What you have to do:
Return the following data exactly, with all pictures left out.
#### Information shown
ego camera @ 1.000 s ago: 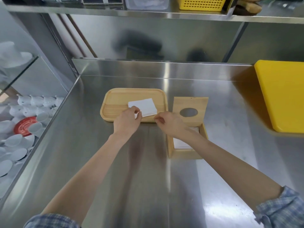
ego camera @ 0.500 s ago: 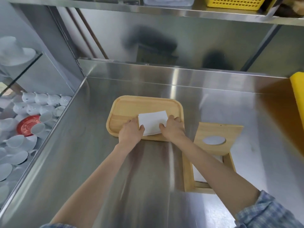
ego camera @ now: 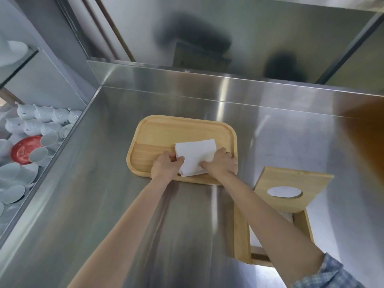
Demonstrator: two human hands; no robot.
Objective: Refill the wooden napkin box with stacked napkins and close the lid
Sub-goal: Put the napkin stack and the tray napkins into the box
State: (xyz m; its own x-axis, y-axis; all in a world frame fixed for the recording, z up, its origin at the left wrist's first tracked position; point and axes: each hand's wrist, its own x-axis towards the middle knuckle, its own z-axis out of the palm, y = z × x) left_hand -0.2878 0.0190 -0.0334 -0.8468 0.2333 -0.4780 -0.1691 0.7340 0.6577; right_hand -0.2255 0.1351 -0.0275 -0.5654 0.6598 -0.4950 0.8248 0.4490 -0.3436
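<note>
A white stack of napkins (ego camera: 195, 154) lies on the near right part of a wooden tray (ego camera: 158, 134) on the steel counter. My left hand (ego camera: 166, 168) grips the stack's left edge, thumb on top. On the stack's right edge my right hand (ego camera: 221, 163) holds it too. The wooden napkin box (ego camera: 242, 235) stands open at the lower right, partly behind my right forearm, with white napkins inside. Its lid (ego camera: 291, 183), with an oval hole, is tipped up at the far end of the box.
A steel backsplash (ego camera: 207, 80) rises behind the tray. Left of the counter edge, a lower bin holds several white cups and teapots (ego camera: 37, 121) and a red plate (ego camera: 22, 148). An orange-brown blur (ego camera: 369, 129) is at the right edge.
Both hands went from the tray's near edge onto the napkin stack and closed on its two sides. The view swung left and tilted, so the box now sits lower right.
</note>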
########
Expected answer:
ego camera @ 1.000 s ago: 
ego camera @ 0.500 s ago: 
ego camera @ now: 
Demonstrator: two human hands; no robot.
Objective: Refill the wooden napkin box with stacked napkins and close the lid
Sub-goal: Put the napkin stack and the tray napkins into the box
State: (xyz m; its own x-axis, y-axis; all in a world frame fixed for the recording, z up, its origin at the left wrist's first tracked position; point and axes: each hand's wrist, its own x-axis towards the middle knuckle, its own z-axis out of the palm, y = z × x) left_hand -0.2878 0.0190 -0.0334 -0.8468 0.2333 -0.4780 -0.1691 0.7340 0.6577; right_hand -0.2255 0.1351 -0.0275 -0.5654 0.6598 -0.4950 0.8248 0.4490 -0.3436
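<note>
A white stack of napkins (ego camera: 195, 154) lies on the near right part of a wooden tray (ego camera: 158, 134) on the steel counter. My left hand (ego camera: 166, 168) grips the stack's left edge, thumb on top. On the stack's right edge my right hand (ego camera: 221, 163) holds it too. The wooden napkin box (ego camera: 242, 235) stands open at the lower right, partly behind my right forearm, with white napkins inside. Its lid (ego camera: 291, 183), with an oval hole, is tipped up at the far end of the box.
A steel backsplash (ego camera: 207, 80) rises behind the tray. Left of the counter edge, a lower bin holds several white cups and teapots (ego camera: 37, 121) and a red plate (ego camera: 22, 148). An orange-brown blur (ego camera: 369, 129) is at the right edge.
Both hands went from the tray's near edge onto the napkin stack and closed on its two sides. The view swung left and tilted, so the box now sits lower right.
</note>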

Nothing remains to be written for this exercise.